El mundo avanza rápidamente hacia una transición energética, y las baterías de estado sólido podrían ser la pieza que faltaba para consolidarla. Estas baterías, a diferencia de las de iones de litio convencionales, utilizan electrolitos sólidos en lugar de líquidos.

Este cambio permite una mayor densidad energética, tiempos de carga más rápidos y, lo más importante, una mejora significativa en la seguridad, al reducir el riesgo de incendios.

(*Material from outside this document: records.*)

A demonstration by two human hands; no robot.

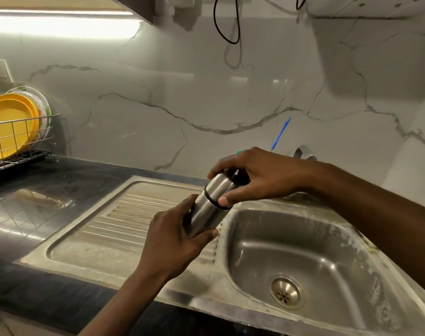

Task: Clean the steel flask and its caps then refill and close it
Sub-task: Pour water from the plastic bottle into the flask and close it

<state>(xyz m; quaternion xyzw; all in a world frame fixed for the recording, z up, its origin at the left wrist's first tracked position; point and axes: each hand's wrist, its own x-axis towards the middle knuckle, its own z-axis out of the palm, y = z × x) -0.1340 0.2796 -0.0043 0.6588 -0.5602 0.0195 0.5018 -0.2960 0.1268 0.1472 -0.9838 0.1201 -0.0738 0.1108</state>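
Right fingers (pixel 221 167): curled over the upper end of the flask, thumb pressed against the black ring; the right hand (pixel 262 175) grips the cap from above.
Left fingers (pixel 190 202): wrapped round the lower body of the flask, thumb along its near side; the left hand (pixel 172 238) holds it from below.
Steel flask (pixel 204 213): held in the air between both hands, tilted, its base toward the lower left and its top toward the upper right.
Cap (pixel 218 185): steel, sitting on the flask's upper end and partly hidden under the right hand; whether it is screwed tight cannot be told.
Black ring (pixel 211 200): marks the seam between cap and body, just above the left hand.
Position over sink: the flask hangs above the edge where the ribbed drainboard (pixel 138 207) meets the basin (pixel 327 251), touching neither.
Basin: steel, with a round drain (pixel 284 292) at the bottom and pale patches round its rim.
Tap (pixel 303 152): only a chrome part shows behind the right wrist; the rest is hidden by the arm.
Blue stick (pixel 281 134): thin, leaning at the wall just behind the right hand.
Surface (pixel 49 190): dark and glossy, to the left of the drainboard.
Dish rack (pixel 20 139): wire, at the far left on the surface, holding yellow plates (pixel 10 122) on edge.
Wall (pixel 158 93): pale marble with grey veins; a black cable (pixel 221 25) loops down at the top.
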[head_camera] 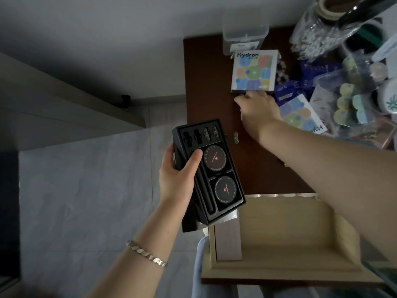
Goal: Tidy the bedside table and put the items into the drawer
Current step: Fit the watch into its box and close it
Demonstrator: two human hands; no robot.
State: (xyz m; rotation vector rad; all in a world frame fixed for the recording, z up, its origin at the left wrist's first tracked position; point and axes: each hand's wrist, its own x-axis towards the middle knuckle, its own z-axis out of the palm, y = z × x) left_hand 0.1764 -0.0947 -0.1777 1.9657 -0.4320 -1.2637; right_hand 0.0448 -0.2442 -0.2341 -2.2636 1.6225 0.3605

Empresas como Toyota, Samsung y QuantumScape están apostando fuerte por esta tecnología.

Uno de los principales desafíos ha sido encontrar materiales sólidos que sean eficientes conductores de iones y, al mismo tiempo, estables químicamente. Aunque aún estamos lejos de una producción masiva, los prototipos más recientes muestran resultados prometedores.

Se espera que los primeros vehículos eléctricos con baterías de estado sólido comiencen a comercializarse hacia finales de esta década, ofreciendo autonomías superiores a los 800 kilómetros y tiempos de carga de menos de 15 minutos.

Además del sector automotriz, estas baterías podrían revolucionar dispositivos móviles, drones y sistemas de almacenamiento de energía renovable. Esto las convierte en un elemento clave para combatir el cambio climático.

Si los avances continúan al ritmo actual, es probable que en menos de diez años las baterías líquidas pasen a la historia, y la energía portátil sea más eficiente, limpia y segura que nunca.